__Activity__: Leaving the images behind, copy every line of the records exactly.

________________

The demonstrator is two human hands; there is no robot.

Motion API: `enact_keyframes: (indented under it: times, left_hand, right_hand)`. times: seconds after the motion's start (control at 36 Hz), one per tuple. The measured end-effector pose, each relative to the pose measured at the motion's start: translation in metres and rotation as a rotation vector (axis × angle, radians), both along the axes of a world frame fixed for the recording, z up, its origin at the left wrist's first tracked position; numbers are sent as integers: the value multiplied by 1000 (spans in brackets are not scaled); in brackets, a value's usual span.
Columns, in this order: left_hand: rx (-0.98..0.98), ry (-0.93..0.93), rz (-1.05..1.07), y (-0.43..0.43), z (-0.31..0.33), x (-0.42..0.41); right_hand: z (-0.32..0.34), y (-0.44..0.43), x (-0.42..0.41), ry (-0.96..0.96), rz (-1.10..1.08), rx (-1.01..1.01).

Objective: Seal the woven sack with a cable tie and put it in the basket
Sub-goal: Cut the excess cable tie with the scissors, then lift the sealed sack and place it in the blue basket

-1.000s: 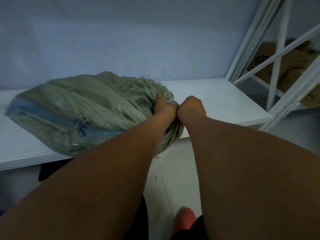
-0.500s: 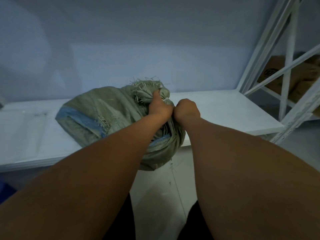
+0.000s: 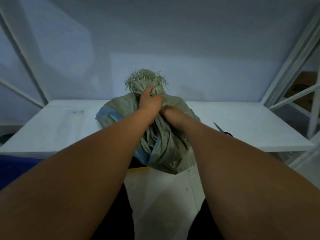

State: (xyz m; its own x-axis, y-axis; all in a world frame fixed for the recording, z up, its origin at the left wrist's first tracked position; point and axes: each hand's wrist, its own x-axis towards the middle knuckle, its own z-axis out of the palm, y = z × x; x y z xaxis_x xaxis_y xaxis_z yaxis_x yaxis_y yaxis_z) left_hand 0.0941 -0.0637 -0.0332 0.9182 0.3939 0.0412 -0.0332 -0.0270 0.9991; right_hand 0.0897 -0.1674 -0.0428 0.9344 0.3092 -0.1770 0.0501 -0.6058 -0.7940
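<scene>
Sack [image 3: 166,149] at front of table [image 3: 251,125], lower part sagging over the front edge, frayed strands sticking up at top. Mouth bunched into a neck; contents hidden, only bulging cloth on show. L hand [image 3: 149,99] wrapped tight round neck just below the fray, thumb + fingers curled into the cloth. R hand [image 3: 173,115] right under it, touching it, clenched on the gathered cloth; fingertips out of sight on far side. Scissors [image 3: 223,131] flat on table to R of sack, partly behind R forearm, not touching sack. Blue shape [image 3: 17,163] bottom L below table edge, can't tell what. Cardboard box [image 3: 301,90] on rack [image 3: 292,66] shelf far R, inside not visible.
</scene>
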Motion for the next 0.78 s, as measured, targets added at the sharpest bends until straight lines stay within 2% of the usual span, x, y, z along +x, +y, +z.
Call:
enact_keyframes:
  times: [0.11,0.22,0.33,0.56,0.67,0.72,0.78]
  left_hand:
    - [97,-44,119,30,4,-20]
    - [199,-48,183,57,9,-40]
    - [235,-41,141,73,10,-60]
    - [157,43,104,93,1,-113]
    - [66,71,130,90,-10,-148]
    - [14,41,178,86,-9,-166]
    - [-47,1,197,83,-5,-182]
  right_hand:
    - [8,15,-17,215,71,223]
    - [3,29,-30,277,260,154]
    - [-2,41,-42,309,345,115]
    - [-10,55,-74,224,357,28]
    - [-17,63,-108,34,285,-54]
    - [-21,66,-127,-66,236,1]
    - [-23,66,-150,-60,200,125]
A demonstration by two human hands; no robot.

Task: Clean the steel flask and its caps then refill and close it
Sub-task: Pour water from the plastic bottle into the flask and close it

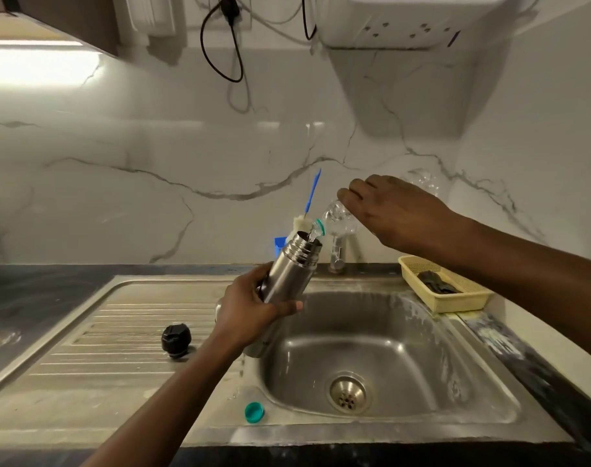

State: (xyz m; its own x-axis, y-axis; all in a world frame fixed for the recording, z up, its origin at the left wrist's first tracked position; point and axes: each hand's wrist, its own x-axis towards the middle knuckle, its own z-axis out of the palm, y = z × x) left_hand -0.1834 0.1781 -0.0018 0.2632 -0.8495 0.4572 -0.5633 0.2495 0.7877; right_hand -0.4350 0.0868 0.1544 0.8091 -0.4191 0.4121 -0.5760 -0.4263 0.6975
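Steel flask (pixel 289 273), uncapped and tilted, is gripped by the left hand (pixel 253 306) above the sink (pixel 364 358); the right hand (pixel 393 214) grasps a clear bottle (pixel 337 219), pouring water into it.

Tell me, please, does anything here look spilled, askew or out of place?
Nothing looks spilled. The left hand tilts the steel flask over the sink while the right hand pours from a clear bottle. The black cap and teal cap lie loose beside the basin.
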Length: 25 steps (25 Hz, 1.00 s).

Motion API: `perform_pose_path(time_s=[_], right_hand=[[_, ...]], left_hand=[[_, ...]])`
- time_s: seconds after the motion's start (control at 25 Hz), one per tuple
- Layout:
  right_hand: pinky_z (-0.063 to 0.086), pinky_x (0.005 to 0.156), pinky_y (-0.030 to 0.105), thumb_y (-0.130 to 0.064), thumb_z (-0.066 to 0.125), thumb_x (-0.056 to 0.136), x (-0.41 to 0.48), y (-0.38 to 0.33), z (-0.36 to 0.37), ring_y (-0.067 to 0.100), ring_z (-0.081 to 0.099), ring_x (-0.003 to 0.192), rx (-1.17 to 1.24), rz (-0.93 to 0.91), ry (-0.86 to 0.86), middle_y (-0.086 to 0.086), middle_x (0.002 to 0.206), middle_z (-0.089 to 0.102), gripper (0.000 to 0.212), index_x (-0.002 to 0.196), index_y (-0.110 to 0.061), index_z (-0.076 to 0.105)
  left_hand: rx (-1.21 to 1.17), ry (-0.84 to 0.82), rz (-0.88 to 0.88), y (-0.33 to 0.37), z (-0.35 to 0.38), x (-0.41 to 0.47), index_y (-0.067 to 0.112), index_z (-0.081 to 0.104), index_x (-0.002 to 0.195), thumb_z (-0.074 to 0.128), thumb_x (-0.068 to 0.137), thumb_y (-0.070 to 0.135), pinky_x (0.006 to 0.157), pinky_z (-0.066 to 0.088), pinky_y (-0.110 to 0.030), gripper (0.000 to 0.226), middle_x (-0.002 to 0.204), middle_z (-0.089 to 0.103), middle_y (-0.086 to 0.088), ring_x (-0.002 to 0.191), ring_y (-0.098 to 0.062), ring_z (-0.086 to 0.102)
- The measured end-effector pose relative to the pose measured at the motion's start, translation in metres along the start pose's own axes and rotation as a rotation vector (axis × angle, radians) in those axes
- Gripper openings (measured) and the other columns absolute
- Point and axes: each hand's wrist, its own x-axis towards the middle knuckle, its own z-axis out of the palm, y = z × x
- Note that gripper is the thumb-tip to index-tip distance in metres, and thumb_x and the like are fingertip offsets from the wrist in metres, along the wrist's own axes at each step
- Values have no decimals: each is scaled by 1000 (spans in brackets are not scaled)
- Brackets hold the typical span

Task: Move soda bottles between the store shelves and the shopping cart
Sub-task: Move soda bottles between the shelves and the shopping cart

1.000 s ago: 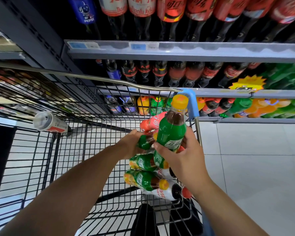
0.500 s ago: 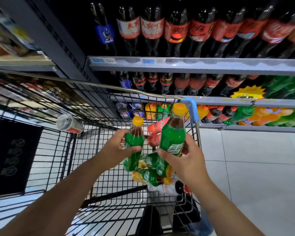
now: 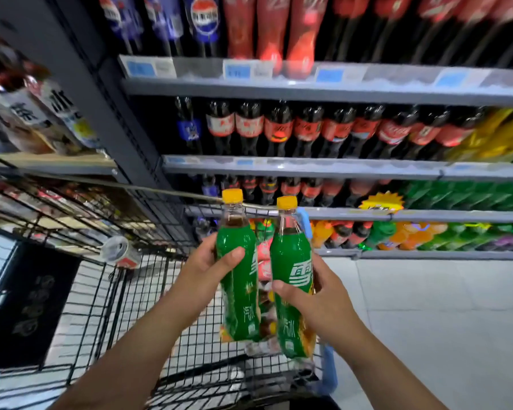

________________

__Solution to the exercise__:
The demonstrator is two human hands; there is no robot.

Motion API: `enact_keyframes: (indented under it: times, left_hand, right_hand)`. times: seconds after the motion's start (control at 36 Hz), one per tuple. The measured end-effector pose, each relative to the pose measured at the motion's start: translation in metres and rotation as a rotation vector (axis × angle, radians), both along the axes of a world frame fixed for the recording, z up, its origin at the left wrist's first tracked position; numbers are sent as integers: the value multiplied by 1000 (spans in brackets are not scaled); in brackets, a value's usual span.
Columns, in this order: left_hand: rx (-0.98..0.98), ry (-0.93..0.93), rz (-1.05..1.07), y (-0.43..0.43), z (-0.31..0.33), x (-0.42..0.41); right_hand: z (-0.32..0.34), y (-0.44..0.43), x (-0.42..0.41), ry (-0.96..0.96), rz (-1.10..1.08), rx (-1.01..1.01).

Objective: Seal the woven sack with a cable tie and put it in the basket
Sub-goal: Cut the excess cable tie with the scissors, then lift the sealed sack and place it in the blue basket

-1.000s: 
-0.500s: 
+0.000s: 

State: (xyz m; its own x-axis, y-axis; all in a world frame fixed for the recording, z up, its origin at the left wrist's first tracked position; point and axes: each hand's wrist, its own x-axis towards the middle knuckle, its own z-axis out of the palm, y = z × x; x y z xaxis_x xaxis_y xaxis_z yaxis_x yaxis_y yaxis_z) left_hand 0.0941 -0.0637 -0.0332 0.9182 0.3939 0.0412 -0.0332 -0.0270 0.9991; right_hand 0.0897 -0.1674 -0.0428 0.9344 0.3092 -0.1770 0.0501 -0.6058 -0.7940
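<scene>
Sack [image 3: 166,149] at front of table [image 3: 251,125], lower part sagging over the front edge, frayed strands sticking up at top. Mouth bunched into a neck; contents hidden, only bulging cloth on show. L hand [image 3: 149,99] wrapped tight round neck just below the fray, thumb + fingers curled into the cloth. R hand [image 3: 173,115] right under it, touching it, clenched on the gathered cloth; fingertips out of sight on far side. Scissors [image 3: 223,131] flat on table to R of sack, partly behind R forearm, not touching sack. Blue shape [image 3: 17,163] bottom L below table edge, can't tell what. Cardboard box [image 3: 301,90] on rack [image 3: 292,66] shelf far R, inside not visible.
</scene>
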Motion for the next 0.78 s, as measured, targets added at the sharpest bends until straight lines stay within 2% of the usual span, x, y, z along +x, +y, +z.
Call:
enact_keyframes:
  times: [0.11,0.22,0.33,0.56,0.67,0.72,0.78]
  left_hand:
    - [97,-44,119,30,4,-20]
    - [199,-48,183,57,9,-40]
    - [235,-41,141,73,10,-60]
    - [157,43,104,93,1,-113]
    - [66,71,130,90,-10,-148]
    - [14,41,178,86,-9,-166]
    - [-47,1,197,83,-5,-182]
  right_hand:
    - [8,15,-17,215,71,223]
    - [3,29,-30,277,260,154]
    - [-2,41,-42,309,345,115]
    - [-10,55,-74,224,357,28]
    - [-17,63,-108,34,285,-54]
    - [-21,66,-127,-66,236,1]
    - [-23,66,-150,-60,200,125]
A demonstration by two human hands; no robot.

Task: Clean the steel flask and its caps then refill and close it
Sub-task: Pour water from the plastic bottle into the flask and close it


State: (xyz m; its own x-axis, y-axis; all in a world frame fixed for the recording, z up, its origin at the left wrist's first tracked position; point and axes: each hand's wrist, its own x-axis towards the middle knuckle, its own z-axis out of the palm, y = z × x) left_hand -0.1834 0.1781 -0.0018 0.2632 -0.8495 0.4572 -0.5633 0.2495 0.7877; right_hand -0.4350 0.0868 0.1544 0.8091 -0.4191 0.4121 -0.5760 -0.4263 0.6975
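Steel flask (pixel 289 273), uncapped and tilted, is gripped by the left hand (pixel 253 306) above the sink (pixel 364 358); the right hand (pixel 393 214) grasps a clear bottle (pixel 337 219), pouring water into it.

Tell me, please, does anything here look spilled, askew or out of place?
Nothing looks spilled. The left hand tilts the steel flask over the sink while the right hand pours from a clear bottle. The black cap and teal cap lie loose beside the basin.
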Length: 25 steps (25 Hz, 1.00 s).

Motion API: `perform_pose_path(time_s=[_], right_hand=[[_, ...]], left_hand=[[_, ...]])`
- time_s: seconds after the motion's start (control at 25 Hz), one per tuple
- Layout:
  right_hand: pinky_z (-0.063 to 0.086), pinky_x (0.005 to 0.156), pinky_y (-0.030 to 0.105), thumb_y (-0.130 to 0.064), thumb_z (-0.066 to 0.125), thumb_x (-0.056 to 0.136), x (-0.41 to 0.48), y (-0.38 to 0.33), z (-0.36 to 0.37), ring_y (-0.067 to 0.100), ring_z (-0.081 to 0.099), ring_x (-0.003 to 0.192), rx (-1.17 to 1.24), rz (-0.93 to 0.91), ry (-0.86 to 0.86), middle_y (-0.086 to 0.086), middle_x (0.002 to 0.206), middle_z (-0.089 to 0.102), gripper (0.000 to 0.212), index_x (-0.002 to 0.196), index_y (-0.110 to 0.061), index_z (-0.076 to 0.105)
  left_hand: rx (-1.21 to 1.17), ry (-0.84 to 0.82), rz (-0.88 to 0.88), y (-0.33 to 0.37), z (-0.35 to 0.38), x (-0.41 to 0.47), index_y (-0.067 to 0.112), index_z (-0.081 to 0.104), index_x (-0.002 to 0.195), thumb_z (-0.074 to 0.128), thumb_x (-0.068 to 0.137), thumb_y (-0.070 to 0.135), pinky_x (0.006 to 0.157), pinky_z (-0.066 to 0.088), pinky_y (-0.110 to 0.030), gripper (0.000 to 0.226), middle_x (-0.002 to 0.204), middle_z (-0.089 to 0.103), middle_y (-0.086 to 0.088), ring_x (-0.002 to 0.191), ring_y (-0.098 to 0.062), ring_z (-0.086 to 0.102)
- The measured end-effector pose relative to the pose measured at the motion's start, translation in metres along the start pose's own axes and rotation as a rotation vector (axis × angle, radians) in those axes
- Gripper openings (measured) and the other columns absolute
- Point and axes: each hand's wrist, its own x-axis towards the middle knuckle, its own z-axis out of the palm, y = z × x
- Note that gripper is the thumb-tip to index-tip distance in metres, and thumb_x and the like are fingertip offsets from the wrist in metres, along the wrist's own axes at each step
- Values have no decimals: each is scaled by 1000 (spans in brackets are not scaled)
- Brackets hold the typical span

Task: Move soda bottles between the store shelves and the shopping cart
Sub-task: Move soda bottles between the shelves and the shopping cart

1.000 s ago: 
0.500 s ago: 
now: 

This output has been written out in full.